Single GPU passthrough with Proxmox

khaudio · February 22, 2017, 5:17am

Lately, I’ve been taking a journey through the various methods of GPU passthrough on a Linux host. For some reason, success eludes me on everything except for Proxmox, so I’ve settled on that for now. I’ve been posting updates around, but I figured it was time to stop crowding the other threads, and make my own. I’ll post updates here, as I make progress.

I’m going to jump ahead and assume you’ve at least brushed over the numerous guides on how to identify your gpu with lspci and bind it to vfio.

While you can use the web interface to edit VMs, you still need to manually edit the .conf files for GPU passthrough.

Here’s a bash script I hacked together to edit .conf files in Proxmox.

#!/bin/bash
# Edits Proxmox VM entered by user.
cd /etc/pve/qemu-server
for filename in *.conf; do
    cat $filename | grep name | sed "s/name:/VMID: $filename/" | sed "s/.conf/      Name:/" | sed "s/^/     /g"
done
echo "Enter the VMID you wish to edit:"
read vmid
nano /etc/pve/qemu-server/$vmid.conf

I needed to use the “romfile” parameter when passing a single gpu, but it only worked after the installation of this package found on the proxmox forums:

wget http://odisoweb1.odiso.net/qemu-server_4.0-103_amd64.deb && dpkg -i http://odisoweb1.odiso.net/qemu-server_4.0-103_amd64.deb

After installing that, edit the vmid.conf file and add (replace X and Y with your needed variables):

machine: q35
bios: ovmf
hostpci0: 0X:00,pcie=1,x-vga=on,romfile=Y.rom

That allowed me to pass my sole GPU (X99 build, so no igpu) to a VM. I’m still working on having windows pick it up, but Antergos works very well. With 2 gpus in the system, however, windows will take it just fine. Another challenge is getting any VM with a gpu passed to it to boot with more than 8 logical CPUs. My system will say it’s booting the VM, won’t give a VNC console output (it never does when it has a physical GPU), but won’t display anything either. If anyone has a solution, please let me know.

You can download a GPU rom from https://www.techpowerup.com/vgabios/
or grab your own with:

cd /sys/bus/pci/devices/0000:0X:00.0/
echo 1 > rom
cat rom > /usr/share/kvm/Y.rom
echo 0 > rom

I had to get mine from GPU-Z in windows (dual booted; not a VM), since proxmox constantly gave me a “ROM contents invalid” error. Move it to /usr/share/kvm/Y.rom.
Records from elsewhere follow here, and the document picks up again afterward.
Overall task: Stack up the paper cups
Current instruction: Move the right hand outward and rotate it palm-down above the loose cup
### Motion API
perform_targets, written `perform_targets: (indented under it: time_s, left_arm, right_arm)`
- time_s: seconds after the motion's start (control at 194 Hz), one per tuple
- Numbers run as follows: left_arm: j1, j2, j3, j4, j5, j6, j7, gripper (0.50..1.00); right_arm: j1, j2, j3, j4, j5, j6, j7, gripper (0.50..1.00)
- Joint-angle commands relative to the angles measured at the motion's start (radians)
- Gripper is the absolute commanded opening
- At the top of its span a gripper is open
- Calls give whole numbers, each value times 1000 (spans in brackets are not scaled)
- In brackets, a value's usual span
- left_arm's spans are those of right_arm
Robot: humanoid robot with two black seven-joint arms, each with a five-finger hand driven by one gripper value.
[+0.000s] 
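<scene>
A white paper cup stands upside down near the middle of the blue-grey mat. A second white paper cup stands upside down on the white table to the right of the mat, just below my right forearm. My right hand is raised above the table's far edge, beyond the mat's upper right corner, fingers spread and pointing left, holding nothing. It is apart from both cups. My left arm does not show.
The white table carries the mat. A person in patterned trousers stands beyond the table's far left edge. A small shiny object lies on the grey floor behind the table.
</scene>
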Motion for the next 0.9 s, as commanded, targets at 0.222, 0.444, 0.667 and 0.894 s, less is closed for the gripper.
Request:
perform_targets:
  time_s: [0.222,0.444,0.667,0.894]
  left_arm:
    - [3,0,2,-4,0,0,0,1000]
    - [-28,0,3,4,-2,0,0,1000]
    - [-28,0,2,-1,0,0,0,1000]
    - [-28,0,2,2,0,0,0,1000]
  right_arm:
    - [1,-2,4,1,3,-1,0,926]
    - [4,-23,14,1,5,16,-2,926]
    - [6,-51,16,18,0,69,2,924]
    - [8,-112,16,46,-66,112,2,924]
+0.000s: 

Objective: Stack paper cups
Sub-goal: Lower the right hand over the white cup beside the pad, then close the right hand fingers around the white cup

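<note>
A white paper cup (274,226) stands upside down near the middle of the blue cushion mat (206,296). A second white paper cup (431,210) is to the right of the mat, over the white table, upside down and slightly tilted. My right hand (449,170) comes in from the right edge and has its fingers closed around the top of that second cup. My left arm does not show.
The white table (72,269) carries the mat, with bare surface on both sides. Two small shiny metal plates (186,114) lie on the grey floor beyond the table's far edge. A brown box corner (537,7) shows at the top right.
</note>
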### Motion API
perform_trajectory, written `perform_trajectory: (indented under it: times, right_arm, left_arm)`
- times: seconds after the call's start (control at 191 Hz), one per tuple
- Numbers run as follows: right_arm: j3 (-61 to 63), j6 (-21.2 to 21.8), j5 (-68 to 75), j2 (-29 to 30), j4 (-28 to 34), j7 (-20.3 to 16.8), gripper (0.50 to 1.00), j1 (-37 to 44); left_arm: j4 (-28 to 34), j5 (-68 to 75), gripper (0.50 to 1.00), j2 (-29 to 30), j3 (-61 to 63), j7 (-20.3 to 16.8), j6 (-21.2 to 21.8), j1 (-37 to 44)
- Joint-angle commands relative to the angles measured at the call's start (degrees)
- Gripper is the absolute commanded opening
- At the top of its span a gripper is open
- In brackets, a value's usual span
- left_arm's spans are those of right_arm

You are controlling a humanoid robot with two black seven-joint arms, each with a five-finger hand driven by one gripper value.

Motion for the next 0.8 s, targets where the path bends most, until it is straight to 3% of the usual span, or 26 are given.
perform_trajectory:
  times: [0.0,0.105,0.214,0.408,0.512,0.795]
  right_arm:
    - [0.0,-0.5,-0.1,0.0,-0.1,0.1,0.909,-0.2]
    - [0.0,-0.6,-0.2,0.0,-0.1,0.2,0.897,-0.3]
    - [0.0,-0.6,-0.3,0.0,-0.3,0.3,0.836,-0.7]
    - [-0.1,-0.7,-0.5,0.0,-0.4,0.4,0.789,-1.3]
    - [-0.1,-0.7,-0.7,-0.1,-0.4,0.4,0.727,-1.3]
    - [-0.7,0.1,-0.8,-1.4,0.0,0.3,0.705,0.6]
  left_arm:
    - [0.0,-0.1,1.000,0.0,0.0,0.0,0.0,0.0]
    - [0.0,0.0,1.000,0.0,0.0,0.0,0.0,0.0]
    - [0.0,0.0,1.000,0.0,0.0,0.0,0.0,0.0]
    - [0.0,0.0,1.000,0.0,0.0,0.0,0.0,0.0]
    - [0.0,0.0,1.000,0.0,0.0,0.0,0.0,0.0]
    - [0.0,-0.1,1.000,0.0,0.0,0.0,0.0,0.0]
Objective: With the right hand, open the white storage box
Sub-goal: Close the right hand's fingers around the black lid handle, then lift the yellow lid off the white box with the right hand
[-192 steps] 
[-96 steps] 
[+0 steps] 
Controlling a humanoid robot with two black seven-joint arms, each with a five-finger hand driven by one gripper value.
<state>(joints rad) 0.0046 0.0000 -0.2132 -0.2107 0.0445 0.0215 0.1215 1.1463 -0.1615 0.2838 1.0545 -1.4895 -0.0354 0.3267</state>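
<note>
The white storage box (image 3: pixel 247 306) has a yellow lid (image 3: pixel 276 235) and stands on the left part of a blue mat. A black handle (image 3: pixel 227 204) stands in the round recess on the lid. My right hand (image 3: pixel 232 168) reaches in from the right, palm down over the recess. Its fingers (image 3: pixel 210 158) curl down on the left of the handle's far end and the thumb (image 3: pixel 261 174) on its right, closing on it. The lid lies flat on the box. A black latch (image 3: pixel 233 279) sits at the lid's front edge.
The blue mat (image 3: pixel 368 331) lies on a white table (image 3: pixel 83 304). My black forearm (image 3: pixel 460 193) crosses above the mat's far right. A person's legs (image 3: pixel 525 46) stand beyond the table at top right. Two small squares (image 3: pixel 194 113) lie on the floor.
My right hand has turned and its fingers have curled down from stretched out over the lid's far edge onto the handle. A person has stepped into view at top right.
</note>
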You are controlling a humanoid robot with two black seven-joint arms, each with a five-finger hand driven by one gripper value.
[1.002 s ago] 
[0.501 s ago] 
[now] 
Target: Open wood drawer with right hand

If that doesn’t work, add the grub boot flag video=efifb:off
It didn’t seem to make a difference for me, but it is key for others.

One more thing to note is that in my case, my connected display shows “no signal” and shuts off for 10 or so seconds before lighting back up and displaying the VM I just started. It looks like it didn’t work, but then suddenly does work, so if it doesn’t work right away, just give it a minute before you kill the VM. In my case, I’m using a GTX 980ti.

I think I’ll soon be revising this post into a guide, but for now, I wanted to get the commands and script out to those that may need it, since I’ve seen a lot of posts looking to pass a GPU to a VM. I struggled with this for a number of weeks, and am still working to troubleshoot the remaining issues. Hope it helps for now.

khaudio · May 11, 2020, 7:12pm

I’m circling back around and have some updates.

Now, I’m on a taichi x470 ultimate board with a Ryzen 5 2600X; still passing through the strix 980ti with it being the only gpu in the system.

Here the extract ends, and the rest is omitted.